Mr. Obama said he believed that evil existed in the world, noting, ‘I do think when planes crash into building and kill innocents, there’s evil there.” In other times of violence and war, however, he saw just causes like the Civil War and the defeat of fascism and the liberation of Europe.

He also said that his “starting point as president is to restore that sense that we are in this together” and that this commitment rose out of his faith. He promised to build alliances across partisan lines to improve early childhood education, children’s nutrition, workers’ pay and efforts to put criminal offenders on a better path.
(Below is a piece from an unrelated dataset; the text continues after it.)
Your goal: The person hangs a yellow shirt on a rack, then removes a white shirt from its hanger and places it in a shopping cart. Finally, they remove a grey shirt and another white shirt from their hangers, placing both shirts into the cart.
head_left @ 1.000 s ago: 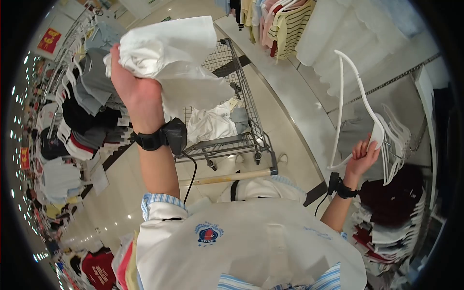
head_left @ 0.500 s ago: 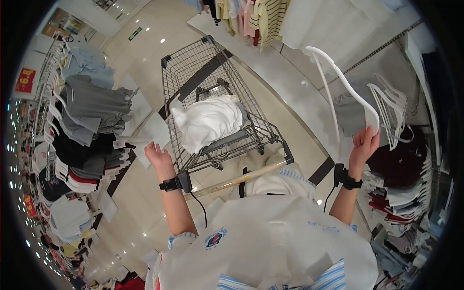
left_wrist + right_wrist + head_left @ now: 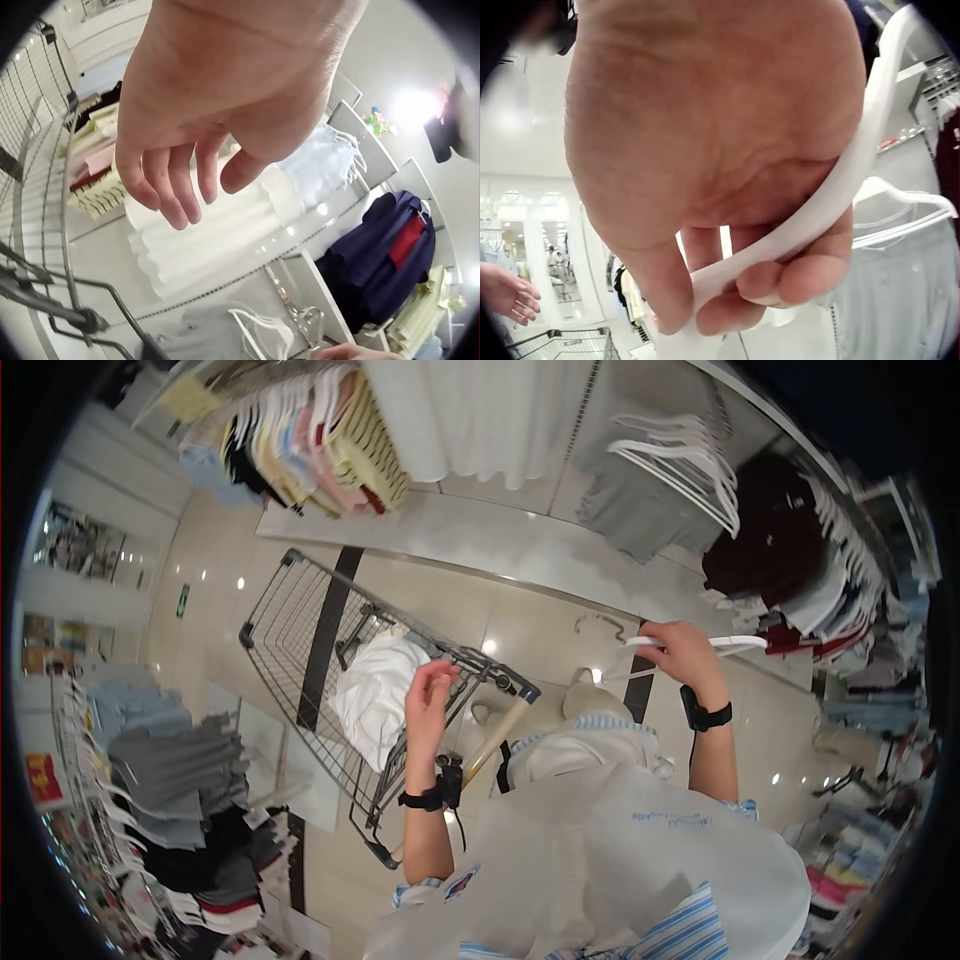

“The notion that we take away education programs in prisons, to be tough on crime, makes absolutely no sense,” Mr. Obama said.

The event was the first in recent memory by Democrats that focused explicitly on faith and its values. It highlights how far the party has come since the 2004 presidential election in its efforts to appeal to religious voters and the openings Democrats see if the Republicans nominate a candidate who supports abortion rights and gay rights like Rudolph W. Giuliani or one who would be the first Mormon president, Mitt Romney.

Mara Vanderslice, director of religious outreach for the Kerry-Edwards campaign in 2004, said it would have been almost unimaginable for Democratic candidates to have participated in such an event in 2004.

Ms. Vanderslice recalled how difficult it was to nudge Mr. Kerry to talk about his Roman Catholic faith in a substantive way during the campaign.

“We would never have seen something like this last cycle,” she said.

Read it all.

I think that the real important fact is that this event occurred at all. From the videos--which were admittedly only snippets from the larger conversations, I thought that Clinton and Obama came off best. Clinton made a convincing case that faith is important to her life--even linking her faith to her ability to get through the Lewinsky debacle. Obama deftly handled a question about the Bush axis of evil--yes, there is evil in the world, but no, it is not healthy to use those terms to describe our policy because they help us avoid an examination of our own shortcomings. Niebuhr would not have said it better.

On the video clip for Edwards, he was asked about evolution. He said that he supported evolution, but then gave an incoherent explanation of his views that sounded like intelligent design to me.